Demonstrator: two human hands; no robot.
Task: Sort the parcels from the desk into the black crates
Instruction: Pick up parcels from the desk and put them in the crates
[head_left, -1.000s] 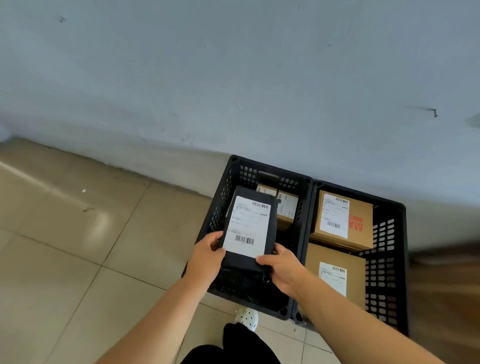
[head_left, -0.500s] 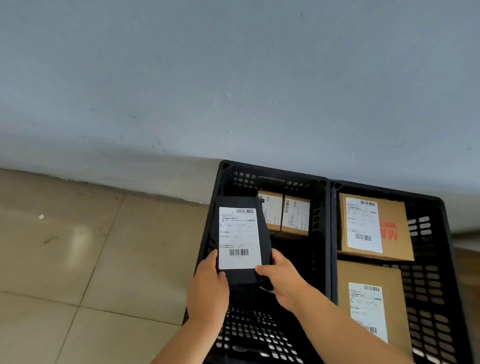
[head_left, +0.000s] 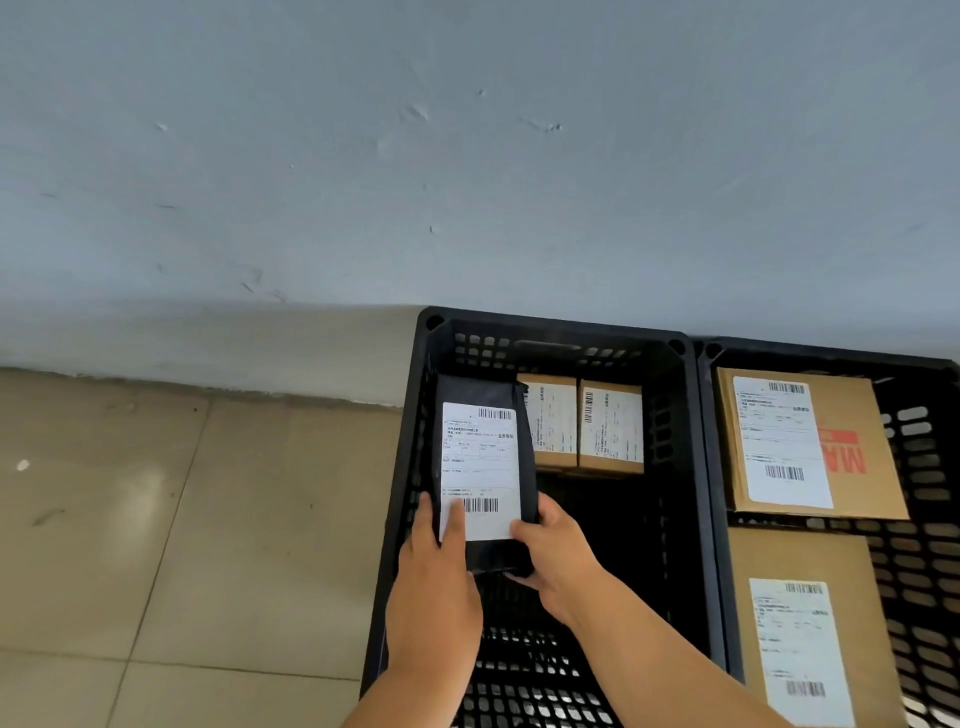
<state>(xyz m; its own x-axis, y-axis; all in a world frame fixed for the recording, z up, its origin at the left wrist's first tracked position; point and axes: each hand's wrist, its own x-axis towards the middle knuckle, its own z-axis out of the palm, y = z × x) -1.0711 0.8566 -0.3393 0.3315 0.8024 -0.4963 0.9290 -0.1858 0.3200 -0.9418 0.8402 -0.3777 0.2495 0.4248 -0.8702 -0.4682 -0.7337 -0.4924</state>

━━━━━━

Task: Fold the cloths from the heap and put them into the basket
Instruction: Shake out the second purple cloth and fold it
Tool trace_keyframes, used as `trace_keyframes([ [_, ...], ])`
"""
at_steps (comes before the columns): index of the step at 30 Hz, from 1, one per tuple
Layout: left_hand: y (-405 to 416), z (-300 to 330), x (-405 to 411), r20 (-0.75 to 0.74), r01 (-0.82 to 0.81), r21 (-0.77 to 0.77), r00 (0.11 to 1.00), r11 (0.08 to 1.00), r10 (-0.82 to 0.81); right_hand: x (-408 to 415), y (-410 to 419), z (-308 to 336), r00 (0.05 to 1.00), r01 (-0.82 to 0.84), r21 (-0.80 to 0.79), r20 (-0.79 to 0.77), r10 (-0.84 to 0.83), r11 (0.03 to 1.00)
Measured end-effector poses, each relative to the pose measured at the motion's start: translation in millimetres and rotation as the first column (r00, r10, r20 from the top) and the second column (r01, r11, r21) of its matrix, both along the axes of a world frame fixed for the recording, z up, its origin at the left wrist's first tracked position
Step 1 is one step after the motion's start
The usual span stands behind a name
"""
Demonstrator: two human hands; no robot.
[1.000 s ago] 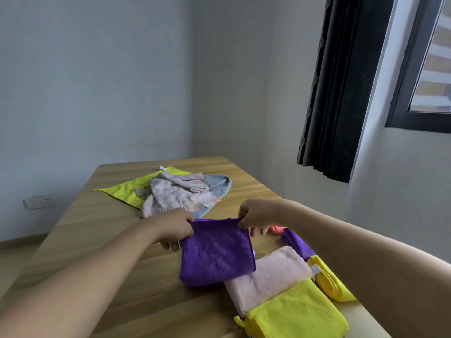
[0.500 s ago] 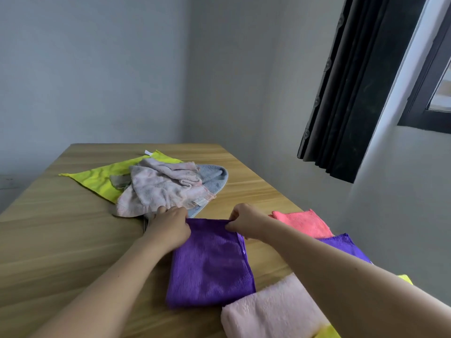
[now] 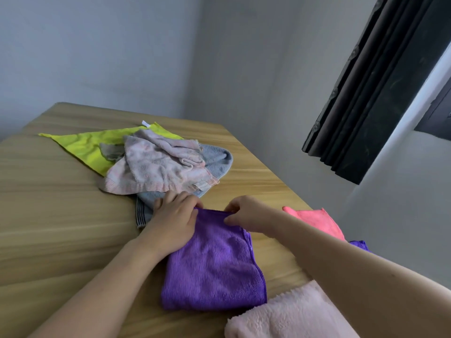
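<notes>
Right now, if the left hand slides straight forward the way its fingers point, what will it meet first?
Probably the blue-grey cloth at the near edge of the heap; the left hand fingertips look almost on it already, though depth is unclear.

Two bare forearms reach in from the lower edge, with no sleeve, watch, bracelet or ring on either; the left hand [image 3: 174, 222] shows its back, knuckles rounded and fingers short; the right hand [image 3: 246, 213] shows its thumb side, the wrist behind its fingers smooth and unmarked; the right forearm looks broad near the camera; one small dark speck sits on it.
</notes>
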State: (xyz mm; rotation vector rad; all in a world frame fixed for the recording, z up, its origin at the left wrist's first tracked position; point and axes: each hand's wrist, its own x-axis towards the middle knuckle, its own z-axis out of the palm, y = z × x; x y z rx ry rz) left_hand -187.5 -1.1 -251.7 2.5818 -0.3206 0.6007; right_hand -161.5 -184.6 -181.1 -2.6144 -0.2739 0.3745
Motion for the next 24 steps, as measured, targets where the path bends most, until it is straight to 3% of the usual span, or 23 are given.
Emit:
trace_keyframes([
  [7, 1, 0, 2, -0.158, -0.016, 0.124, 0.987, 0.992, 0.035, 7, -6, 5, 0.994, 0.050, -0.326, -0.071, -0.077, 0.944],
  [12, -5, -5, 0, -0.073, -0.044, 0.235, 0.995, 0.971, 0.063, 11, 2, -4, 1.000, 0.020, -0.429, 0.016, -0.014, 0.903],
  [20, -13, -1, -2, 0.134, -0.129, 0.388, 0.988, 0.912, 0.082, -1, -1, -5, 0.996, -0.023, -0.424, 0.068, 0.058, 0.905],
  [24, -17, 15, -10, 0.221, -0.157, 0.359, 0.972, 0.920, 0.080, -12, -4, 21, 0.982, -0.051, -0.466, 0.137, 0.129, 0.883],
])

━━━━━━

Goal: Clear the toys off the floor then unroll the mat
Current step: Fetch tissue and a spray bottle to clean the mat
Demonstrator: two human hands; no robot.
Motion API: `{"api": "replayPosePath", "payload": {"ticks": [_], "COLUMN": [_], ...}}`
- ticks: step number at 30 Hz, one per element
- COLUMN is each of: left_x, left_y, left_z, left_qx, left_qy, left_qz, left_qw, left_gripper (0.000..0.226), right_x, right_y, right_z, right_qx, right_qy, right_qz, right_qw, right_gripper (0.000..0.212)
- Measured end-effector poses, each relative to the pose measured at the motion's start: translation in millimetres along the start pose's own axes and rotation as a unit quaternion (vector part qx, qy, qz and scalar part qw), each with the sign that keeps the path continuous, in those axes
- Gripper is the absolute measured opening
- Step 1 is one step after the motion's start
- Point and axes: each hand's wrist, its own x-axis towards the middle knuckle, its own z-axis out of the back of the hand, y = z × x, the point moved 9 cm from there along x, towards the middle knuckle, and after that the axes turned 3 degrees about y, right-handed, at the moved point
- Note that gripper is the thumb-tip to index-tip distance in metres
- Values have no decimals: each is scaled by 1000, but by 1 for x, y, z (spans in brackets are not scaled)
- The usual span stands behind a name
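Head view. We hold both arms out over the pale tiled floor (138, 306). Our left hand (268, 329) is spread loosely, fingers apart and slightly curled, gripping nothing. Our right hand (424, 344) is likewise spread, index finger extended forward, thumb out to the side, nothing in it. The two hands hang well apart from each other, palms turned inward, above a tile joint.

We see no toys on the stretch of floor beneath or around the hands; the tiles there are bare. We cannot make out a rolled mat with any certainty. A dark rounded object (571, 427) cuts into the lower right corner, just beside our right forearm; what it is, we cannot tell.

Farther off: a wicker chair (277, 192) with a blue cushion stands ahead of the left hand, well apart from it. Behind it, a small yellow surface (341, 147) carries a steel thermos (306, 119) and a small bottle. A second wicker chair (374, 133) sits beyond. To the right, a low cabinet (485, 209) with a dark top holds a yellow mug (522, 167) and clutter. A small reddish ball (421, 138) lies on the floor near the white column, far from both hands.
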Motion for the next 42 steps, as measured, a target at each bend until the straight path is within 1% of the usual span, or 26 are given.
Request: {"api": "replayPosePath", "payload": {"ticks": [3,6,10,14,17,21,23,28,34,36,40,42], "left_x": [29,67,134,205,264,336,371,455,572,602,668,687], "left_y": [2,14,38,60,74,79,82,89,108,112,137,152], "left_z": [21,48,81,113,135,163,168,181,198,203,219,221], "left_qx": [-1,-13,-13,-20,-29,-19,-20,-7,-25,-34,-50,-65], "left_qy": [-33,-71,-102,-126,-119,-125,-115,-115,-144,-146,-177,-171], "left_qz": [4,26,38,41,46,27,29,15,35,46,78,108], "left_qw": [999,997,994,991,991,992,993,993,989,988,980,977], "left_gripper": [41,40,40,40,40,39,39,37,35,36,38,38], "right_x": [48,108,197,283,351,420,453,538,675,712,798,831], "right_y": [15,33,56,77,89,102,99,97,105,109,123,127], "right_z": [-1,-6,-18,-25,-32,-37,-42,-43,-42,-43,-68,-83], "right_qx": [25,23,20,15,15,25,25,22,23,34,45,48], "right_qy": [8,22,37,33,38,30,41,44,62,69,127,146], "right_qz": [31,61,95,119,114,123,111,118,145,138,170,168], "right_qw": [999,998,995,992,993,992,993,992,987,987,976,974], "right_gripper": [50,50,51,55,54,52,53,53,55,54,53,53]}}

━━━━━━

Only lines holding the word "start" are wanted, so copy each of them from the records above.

Response to the task:
Measured end-effector poses, each relative to the pose measured at the motion's start: translation in millimetres and rotation as the first column (r00, r10, r20 from the top) and the second column (r01, r11, r21) of its matrix, both along the axes of a world frame fixed for the recording, z up, its origin at the left wrist's first tracked position
Step 1 is one step after the motion's start
- Measured end-effector poses, each relative to the pose measured at the motion's start: translation in millimetres along the start pose's own axes and rotation as a unit quaternion (vector part qx, qy, qz and scalar part qw), each with the sign that keeps the path continuous, in those axes
- Step 1 is one step after the motion's start

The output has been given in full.